When we looked at Rockwell’s painting, we saw that all three of the images in his self portrait were all meant to represent parts of himself. Still, all of them were meant to point us to the one true man known as Norman Rockwell. Likewise, as we conclude, all four images of man that we’ve seen today all bear the image of God; albeit differently and dynamically. But they, too, were all meant to point us toward that Perfect Image of God; that being the Man who was God, Jesus Christ. Several verses in the Bible talk about Christ as the image of God:

2 Corinthians 4:3-4

3 And even if our gospel is veiled, it is veiled to those who are perishing,

4 in whose case the god of this world has blinded the minds of the unbelieving so that they might not see the light of the gospel of the glory of Christ, who is the image of God.

Hebrews 1:3

3 And He is the radiance of His glory and the exact representation of His nature, and upholds all things by the word of His power. When He had made purification of sins, He sat down at the right hand of the Majesty on high,

John 14:8-9

8 Philip said to Him, “Lord, show us the Father, and it is enough for us.”

9 Jesus said to him, “Have I been so long with you, and yet you have not come to know Me, Philip? He who has seen Me has seen the Father; how can you say, ‘Show us the Father’?
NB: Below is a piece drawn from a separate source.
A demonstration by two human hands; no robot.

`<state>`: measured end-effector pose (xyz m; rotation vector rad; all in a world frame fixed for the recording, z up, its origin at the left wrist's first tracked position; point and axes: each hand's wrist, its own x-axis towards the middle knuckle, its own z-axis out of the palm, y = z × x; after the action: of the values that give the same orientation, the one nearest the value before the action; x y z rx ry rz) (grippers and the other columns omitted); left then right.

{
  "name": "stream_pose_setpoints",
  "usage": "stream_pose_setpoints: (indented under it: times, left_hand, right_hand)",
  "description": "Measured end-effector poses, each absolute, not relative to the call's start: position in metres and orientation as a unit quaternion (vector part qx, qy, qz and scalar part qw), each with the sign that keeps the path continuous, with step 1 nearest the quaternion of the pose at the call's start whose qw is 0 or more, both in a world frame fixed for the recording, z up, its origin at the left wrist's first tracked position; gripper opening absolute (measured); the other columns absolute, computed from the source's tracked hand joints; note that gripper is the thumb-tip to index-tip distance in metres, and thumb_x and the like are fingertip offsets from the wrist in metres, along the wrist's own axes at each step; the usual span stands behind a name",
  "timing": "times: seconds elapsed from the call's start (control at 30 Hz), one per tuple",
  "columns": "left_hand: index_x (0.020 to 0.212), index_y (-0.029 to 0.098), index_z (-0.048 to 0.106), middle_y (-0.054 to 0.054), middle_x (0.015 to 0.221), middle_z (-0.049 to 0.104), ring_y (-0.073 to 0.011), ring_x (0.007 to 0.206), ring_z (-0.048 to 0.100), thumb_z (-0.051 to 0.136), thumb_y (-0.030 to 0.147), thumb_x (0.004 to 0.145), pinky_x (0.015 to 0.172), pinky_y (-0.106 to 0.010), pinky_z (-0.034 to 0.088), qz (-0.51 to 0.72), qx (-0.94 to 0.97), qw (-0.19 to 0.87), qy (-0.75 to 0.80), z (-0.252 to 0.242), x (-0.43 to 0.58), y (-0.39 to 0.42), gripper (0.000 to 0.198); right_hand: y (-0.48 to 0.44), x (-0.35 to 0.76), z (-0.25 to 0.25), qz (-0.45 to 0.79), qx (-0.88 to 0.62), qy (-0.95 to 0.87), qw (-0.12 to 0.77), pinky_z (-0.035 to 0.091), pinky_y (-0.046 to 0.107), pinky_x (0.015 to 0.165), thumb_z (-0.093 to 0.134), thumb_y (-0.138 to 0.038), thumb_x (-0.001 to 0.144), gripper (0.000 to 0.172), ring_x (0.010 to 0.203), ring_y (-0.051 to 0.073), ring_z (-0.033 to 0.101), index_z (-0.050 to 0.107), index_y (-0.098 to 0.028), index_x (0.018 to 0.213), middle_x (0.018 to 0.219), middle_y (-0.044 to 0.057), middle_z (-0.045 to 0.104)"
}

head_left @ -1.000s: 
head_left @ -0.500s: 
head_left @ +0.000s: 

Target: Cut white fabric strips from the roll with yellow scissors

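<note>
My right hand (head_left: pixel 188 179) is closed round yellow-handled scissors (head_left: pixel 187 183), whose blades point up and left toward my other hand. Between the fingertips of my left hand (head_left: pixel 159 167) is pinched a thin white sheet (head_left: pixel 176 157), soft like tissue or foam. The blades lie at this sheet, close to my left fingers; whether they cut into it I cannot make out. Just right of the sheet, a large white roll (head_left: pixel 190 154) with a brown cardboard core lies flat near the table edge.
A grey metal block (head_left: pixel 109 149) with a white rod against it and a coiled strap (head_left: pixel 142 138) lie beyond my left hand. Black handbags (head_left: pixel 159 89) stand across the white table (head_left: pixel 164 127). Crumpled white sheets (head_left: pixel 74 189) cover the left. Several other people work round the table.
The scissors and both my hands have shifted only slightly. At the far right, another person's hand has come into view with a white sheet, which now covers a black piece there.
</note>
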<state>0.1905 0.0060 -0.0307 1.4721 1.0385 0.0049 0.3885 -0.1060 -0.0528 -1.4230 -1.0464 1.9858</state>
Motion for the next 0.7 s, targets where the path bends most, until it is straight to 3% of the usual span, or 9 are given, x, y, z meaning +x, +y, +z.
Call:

It is this Perfect Image that we are to reflect. As we saw earlier; at some point, this is the image we will reflect. It was this Image that gave Himself in love, through death, that we might live. If we are to bear this image, then we are to display this kind of love. Listen, there’s a lot of good information in this study. A lot of profound truths. But if you want to apply this study to your life, then I would urge you to consider the image in which you were created; the image of God, and to bear that image in love toward your neighbors. 1 John tells us, “God is love, and the one who abides in love abides in God, and God abides in him” (1 John 4:16). I’d like to close this study now with a quote by John Calvin to this point:

We are not to consider that men merit of themselves but to look upon the image of God in all men, to which we owe all honor and love. … Therefore, whatever man you meet who needs your aid, you have no reason to refuse to help him. … Say, “he is contemptible and worthless “; but the Lord shows him to be one to whom he has designed to give the beauty of His image. … Say that he does not deserve even your least effort for his sake; but the image of God, which recommends him to you, is worthy of your giving yourself and all your possessions.